▸ **What needs to be done**
Copy the complete listing that follows, letter for letter.

▸ **Given material**

◇ ◇ ◇ ◇

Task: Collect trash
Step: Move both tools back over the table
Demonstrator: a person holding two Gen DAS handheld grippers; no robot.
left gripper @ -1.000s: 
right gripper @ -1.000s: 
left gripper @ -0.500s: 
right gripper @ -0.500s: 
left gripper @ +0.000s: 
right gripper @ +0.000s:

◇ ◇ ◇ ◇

▸ **Answer to the exercise**
Task: Collect trash
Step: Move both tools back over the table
Demonstrator: a person holding two Gen DAS handheld grippers; no robot.
left gripper @ -1.000s: 
right gripper @ -1.000s: 
left gripper @ -0.500s: 
right gripper @ -0.500s: 
left gripper @ +0.000s: 
right gripper @ +0.000s:

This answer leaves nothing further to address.